Your reply should hold only the lines from the records below where "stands" occurs.
Segment Start: Records shown
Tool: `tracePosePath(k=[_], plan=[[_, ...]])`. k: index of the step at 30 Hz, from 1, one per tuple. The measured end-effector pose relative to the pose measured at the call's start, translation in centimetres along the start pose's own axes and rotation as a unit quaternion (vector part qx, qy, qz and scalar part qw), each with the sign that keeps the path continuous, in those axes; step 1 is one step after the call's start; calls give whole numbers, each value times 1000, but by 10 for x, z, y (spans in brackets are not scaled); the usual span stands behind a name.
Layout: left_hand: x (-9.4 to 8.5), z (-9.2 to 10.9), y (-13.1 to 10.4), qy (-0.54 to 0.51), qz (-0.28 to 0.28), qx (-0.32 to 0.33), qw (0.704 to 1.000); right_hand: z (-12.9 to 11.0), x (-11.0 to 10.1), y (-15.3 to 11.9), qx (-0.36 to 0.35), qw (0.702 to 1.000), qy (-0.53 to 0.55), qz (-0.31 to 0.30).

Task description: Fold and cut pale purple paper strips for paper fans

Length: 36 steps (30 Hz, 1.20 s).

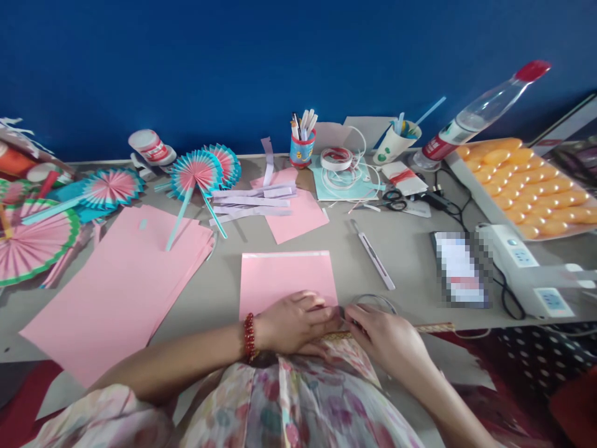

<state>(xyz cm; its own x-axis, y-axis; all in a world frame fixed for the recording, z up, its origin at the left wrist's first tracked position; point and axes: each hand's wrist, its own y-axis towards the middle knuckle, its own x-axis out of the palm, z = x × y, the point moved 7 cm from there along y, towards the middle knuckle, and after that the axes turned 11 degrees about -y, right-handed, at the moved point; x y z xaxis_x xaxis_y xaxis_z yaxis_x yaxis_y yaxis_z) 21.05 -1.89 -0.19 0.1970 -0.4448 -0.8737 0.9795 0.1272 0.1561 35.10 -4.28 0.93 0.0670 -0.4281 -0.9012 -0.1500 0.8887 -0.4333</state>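
In the head view, we see the left hand (293, 323) laid palm-down on the near part of a smooth, rectangular pink sheet (284, 277), its fingers loosely spread. A narrow pale strip (285, 254) runs along the sheet's far edge. The right hand (385, 330) meets the left fingertips at the sheet's near right corner, its fingers narrow and curled together; we cannot tell what they hold, as the tips are partly hidden. A bracelet (249, 337) of round red beads circles the left wrist.

Just beyond the right hand, we find a slim, straight-sided cutter (375, 258) lying slantwise on the matte grey table (405, 233). To the left lies a stack of flat pink paper (119, 274), with the stick of a crisply pleated, round paper fan (196, 173) across it. Behind the sheet, flat lilac paper strips (256, 202) overlap in a loose pile.
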Motion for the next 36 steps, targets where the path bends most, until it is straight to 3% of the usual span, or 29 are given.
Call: tracePosePath(k=[11, 16, 21, 27, 30, 33, 36], plan=[[0, -1, -2, -10, 12, -4, 1000, -9, 13, -22, 31, 996, 17, 77], [-1, -1, -3, -17, 12, 1, 1000, 19, 15, -45, 90, 978, 119, 144], [1, 0, -2, -5, -1, -11, 1000, 53, -12, -49, 149, 946, 144, 247], [-1, 2, 0, 20, 8, -2, 1000, 90, -64, -15, 193, 909, 5, 371], [-2, 1, 1, 22, 32, -4, 999, 111, -67, 22, 180, 903, -89, 380], [-3, 1, 0, 14, 60, -10, 998, 123, -55, 56, 130, 908, -143, 373], [-2, 0, 0, 5, 64, -23, 998, 120, -49, 67, 74, 905, -151, 391]])
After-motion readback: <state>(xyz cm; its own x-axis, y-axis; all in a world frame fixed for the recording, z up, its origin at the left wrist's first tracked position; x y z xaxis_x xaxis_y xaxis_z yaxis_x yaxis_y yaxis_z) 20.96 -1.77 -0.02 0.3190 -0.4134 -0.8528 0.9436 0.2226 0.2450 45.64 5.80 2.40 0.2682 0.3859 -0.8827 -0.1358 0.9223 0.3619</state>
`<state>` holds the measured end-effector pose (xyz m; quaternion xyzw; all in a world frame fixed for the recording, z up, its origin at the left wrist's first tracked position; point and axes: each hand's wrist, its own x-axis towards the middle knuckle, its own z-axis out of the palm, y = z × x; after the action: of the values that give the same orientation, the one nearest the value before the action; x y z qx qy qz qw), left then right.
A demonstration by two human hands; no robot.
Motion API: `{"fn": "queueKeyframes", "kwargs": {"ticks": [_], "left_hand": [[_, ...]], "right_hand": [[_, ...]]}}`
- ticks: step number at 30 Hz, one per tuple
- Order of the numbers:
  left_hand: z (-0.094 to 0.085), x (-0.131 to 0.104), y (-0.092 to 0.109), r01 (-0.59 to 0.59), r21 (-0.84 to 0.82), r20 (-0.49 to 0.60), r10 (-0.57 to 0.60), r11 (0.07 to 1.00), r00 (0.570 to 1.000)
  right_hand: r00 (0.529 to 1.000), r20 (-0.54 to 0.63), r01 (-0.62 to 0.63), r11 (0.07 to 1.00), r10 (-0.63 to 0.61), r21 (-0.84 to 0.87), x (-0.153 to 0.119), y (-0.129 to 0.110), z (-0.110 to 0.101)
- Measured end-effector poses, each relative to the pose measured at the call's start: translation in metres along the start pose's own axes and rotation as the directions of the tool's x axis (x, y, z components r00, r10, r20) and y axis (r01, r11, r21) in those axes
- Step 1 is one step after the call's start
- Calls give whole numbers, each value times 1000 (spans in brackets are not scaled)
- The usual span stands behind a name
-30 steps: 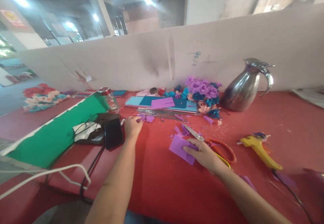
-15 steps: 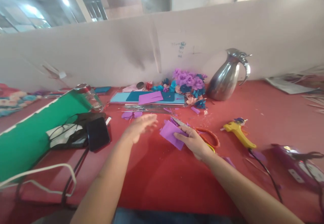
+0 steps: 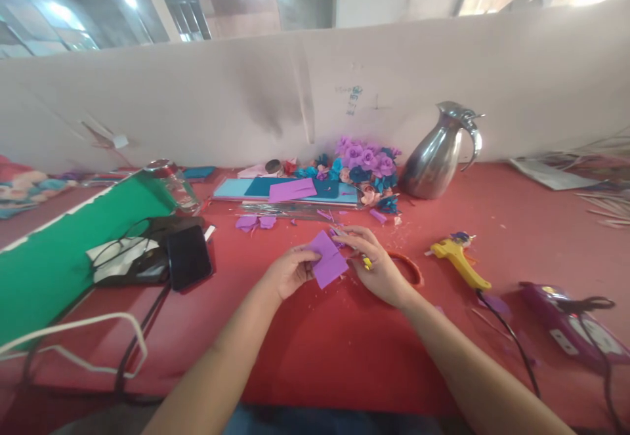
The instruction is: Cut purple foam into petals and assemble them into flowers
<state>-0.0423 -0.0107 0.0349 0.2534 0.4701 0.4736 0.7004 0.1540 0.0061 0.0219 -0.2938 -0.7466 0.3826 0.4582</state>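
Note:
A square of purple paper (image 3: 325,261) with a crease across it is pinched between the thumb and fingers of my left hand (image 3: 295,271). My right hand (image 3: 377,268) is just right of the paper, its fingers bent over a pair of scissors. The scissors' orange handle (image 3: 411,268) shows behind that hand, and a small yellow part (image 3: 367,262) shows between its thumb and fingers. Most of the blades are hidden under the fingers. Small purple scraps lie around the fingertips on the red table (image 3: 305,350).
Purple paper flowers (image 3: 367,155) and blue sheets (image 3: 231,189) lie at the back, beside a steel jug (image 3: 438,153). A yellow glue gun (image 3: 460,261) and purple power strip (image 3: 566,323) are right. On the left are a phone (image 3: 189,258), glass jar (image 3: 172,186) and green board (image 3: 59,271).
The purple paper has passed from my right hand to my left, which came in from the left and closed on it. My right hand has shifted onto the scissors.

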Motion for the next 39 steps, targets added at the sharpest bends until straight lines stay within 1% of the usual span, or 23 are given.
{"fn": "queueKeyframes", "kwargs": {"ticks": [3,5,7,9,11,17,20,23,25,27,30,32,35,39], "left_hand": [[0,-1,-1,-28,34,-4,28,999,1000],[1,-1,-2,-48,66,-6,48,997,999],[2,-1,-3,-89,92,24,87,992,996],[4,-1,-5,-142,115,62,136,983,989],[6,-2,-7,-174,135,77,164,976,983],[10,-1,-15,-181,143,87,170,973,982],[11,-1,-17,-184,151,117,167,971,979],[11,-2,-17,-189,155,141,168,970,976],[11,-3,-17,-204,150,160,180,967,971],[12,-3,-17,-214,161,167,187,963,968],[14,-3,-18,-207,205,157,177,957,972],[15,-3,-18,-207,234,165,171,950,971],[15,-4,-18,-224,274,201,172,935,964],[16,-7,-16,-285,317,251,210,905,945]], "right_hand": [[998,29,54,992,-51,-117,-1,0,3],[998,28,60,984,-56,-170,-2,3,6],[999,18,49,978,-46,-201,-3,6,8],[1000,-3,10,979,-11,-202,-3,7,10],[999,-27,-42,980,37,-194,-3,6,12],[981,-72,-188,968,179,-164,-1,5,14],[972,-103,-224,966,212,-132,-1,7,16],[968,-131,-226,969,213,-96,-2,7,17],[966,-150,-227,969,210,-101,-2,5,17],[965,-180,-220,963,192,-155,-2,1,17],[967,-224,-180,943,118,-281,-2,-3,17],[965,-246,-170,928,89,-331,-3,-5,18],[961,-257,-194,916,105,-350,-3,-6,18],[958,-252,-228,895,137,-382,-2,-6,17]]}}
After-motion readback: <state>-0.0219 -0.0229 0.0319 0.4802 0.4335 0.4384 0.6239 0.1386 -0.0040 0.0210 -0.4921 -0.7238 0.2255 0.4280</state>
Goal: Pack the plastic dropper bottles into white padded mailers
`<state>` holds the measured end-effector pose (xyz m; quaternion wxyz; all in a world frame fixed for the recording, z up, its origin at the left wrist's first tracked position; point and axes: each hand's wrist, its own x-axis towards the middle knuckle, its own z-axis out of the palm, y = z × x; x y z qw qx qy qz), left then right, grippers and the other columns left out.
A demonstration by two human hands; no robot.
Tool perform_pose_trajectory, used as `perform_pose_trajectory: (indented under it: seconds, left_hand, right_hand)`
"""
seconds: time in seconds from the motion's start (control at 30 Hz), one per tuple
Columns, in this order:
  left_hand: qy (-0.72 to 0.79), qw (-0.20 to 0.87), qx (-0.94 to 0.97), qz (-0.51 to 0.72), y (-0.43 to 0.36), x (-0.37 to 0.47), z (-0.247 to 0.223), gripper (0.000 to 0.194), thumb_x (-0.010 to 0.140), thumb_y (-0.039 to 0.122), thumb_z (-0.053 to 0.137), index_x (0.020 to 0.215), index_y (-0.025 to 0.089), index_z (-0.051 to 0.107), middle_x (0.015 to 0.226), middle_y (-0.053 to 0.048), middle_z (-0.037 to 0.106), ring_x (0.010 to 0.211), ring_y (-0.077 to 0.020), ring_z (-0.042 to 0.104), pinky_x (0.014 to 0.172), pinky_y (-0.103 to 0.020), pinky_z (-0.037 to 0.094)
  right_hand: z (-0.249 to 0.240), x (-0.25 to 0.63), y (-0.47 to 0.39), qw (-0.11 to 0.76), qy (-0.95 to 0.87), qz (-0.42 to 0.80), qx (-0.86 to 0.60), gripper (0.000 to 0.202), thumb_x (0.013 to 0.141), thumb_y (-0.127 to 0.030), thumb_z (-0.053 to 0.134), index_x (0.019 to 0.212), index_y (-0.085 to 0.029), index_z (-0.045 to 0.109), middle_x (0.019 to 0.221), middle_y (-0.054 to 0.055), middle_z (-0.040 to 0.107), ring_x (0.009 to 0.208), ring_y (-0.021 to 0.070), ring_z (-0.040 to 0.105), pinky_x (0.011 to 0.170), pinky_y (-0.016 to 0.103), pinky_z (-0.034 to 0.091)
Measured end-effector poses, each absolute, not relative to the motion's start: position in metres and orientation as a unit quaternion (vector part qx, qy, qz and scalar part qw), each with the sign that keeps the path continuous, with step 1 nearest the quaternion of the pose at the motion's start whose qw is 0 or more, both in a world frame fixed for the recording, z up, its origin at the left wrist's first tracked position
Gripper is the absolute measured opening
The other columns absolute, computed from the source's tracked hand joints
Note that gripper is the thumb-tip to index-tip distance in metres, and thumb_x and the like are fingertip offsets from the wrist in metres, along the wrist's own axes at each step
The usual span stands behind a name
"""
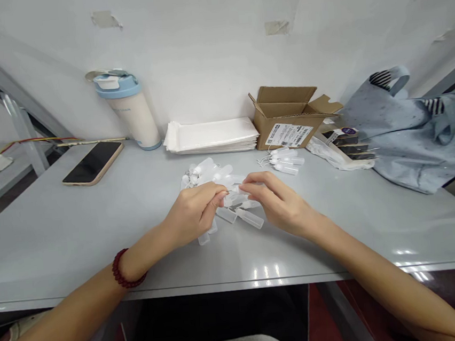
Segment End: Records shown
## Solution to this task
Tool: `tracePosePath(k=[_], plan=[[_, ...]])`. k: index of the step at 30 Hz, from 1, one per tuple. The measured end-effector pose relative to the pose measured at the call's start, translation in centimetres along the start pose's own axes and rotation as a unit quaternion (vector part qx, qy, qz and scalar part qw), each with the sign that keeps the path continuous, in those axes; step 1 is one step after the call's start; calls give whole numbers, each value times 1000, but by 10 for x, z, y (spans in brackets are not scaled); the usual span stands behind a name.
- The usual span stands behind a name
The usual span stands behind a name

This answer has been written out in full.